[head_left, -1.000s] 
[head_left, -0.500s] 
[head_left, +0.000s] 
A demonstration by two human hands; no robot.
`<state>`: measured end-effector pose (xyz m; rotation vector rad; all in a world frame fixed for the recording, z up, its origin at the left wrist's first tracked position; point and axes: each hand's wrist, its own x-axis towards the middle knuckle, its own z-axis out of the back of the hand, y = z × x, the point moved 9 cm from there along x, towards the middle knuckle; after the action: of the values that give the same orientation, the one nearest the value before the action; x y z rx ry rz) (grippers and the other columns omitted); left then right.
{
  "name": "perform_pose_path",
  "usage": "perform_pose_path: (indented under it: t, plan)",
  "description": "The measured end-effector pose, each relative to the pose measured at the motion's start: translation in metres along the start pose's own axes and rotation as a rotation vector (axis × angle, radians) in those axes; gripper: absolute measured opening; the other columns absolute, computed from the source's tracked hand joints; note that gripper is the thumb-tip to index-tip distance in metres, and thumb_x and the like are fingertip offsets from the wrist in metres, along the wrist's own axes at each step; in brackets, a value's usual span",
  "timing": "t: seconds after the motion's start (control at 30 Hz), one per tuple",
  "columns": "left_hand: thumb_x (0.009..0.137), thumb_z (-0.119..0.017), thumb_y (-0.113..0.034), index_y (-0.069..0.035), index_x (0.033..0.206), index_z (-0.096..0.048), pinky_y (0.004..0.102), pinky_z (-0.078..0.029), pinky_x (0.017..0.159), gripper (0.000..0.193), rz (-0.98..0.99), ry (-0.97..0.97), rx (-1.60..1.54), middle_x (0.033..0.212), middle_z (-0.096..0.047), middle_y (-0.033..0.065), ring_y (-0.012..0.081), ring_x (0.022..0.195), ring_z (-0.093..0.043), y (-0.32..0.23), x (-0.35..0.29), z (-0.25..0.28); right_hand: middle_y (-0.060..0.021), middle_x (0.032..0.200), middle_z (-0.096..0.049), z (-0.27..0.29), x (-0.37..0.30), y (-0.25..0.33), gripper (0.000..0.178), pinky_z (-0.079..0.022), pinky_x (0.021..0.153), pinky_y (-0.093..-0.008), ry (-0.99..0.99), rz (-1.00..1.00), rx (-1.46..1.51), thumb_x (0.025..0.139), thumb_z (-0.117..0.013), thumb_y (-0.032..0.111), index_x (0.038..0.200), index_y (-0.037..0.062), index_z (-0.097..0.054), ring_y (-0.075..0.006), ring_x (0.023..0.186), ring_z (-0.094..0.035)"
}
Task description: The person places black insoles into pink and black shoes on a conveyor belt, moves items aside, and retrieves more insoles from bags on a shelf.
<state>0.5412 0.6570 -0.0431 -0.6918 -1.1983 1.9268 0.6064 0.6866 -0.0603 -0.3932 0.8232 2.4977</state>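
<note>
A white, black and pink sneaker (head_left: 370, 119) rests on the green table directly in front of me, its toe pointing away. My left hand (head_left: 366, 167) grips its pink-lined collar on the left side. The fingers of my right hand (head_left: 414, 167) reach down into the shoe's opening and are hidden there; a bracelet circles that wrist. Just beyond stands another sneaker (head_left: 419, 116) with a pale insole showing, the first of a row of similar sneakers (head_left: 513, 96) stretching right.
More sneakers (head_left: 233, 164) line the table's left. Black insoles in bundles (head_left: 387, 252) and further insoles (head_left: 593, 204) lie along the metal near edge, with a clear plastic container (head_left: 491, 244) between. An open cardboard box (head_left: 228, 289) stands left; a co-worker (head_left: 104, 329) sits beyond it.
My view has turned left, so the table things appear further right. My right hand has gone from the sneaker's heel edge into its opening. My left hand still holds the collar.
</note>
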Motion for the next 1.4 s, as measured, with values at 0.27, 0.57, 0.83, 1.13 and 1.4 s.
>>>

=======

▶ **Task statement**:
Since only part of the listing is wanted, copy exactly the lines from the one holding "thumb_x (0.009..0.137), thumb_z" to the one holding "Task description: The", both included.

▶ **Response to this task**:
  "columns": "left_hand: thumb_x (0.009..0.137), thumb_z (-0.119..0.017), thumb_y (-0.113..0.034), index_y (-0.069..0.035), index_x (0.033..0.206), index_z (-0.096..0.048), pinky_y (0.004..0.102), pinky_z (-0.078..0.029), pinky_x (0.017..0.159), gripper (0.000..0.193), rz (-0.98..0.99), ry (-0.97..0.97), rx (-1.60..1.54), middle_x (0.033..0.212), middle_z (-0.096..0.047), middle_y (-0.033..0.065), ring_y (-0.012..0.081), ring_x (0.022..0.195), ring_z (-0.093..0.043), y (-0.32..0.23), x (-0.35..0.29), z (-0.25..0.28); right_hand: middle_y (-0.060..0.021), middle_x (0.032..0.200), middle_z (-0.096..0.049), z (-0.27..0.29), x (-0.37..0.30), y (-0.25..0.33), gripper (0.000..0.178), pinky_z (-0.079..0.022), pinky_x (0.021..0.153), pinky_y (-0.093..-0.008), ry (-0.99..0.99), rz (-1.00..1.00), rx (-1.46..1.51), thumb_x (0.025..0.139), thumb_z (-0.117..0.013), thumb_y (-0.032..0.111), index_x (0.038..0.200), index_y (-0.037..0.062), index_z (-0.097..0.054), ring_y (-0.075..0.006), ring_x (0.023..0.186), ring_z (-0.094..0.035)"
}
Task description: The person places black insoles into pink and black shoes on a conveyor belt, moves items aside, and retrieves more insoles from bags on a shelf.

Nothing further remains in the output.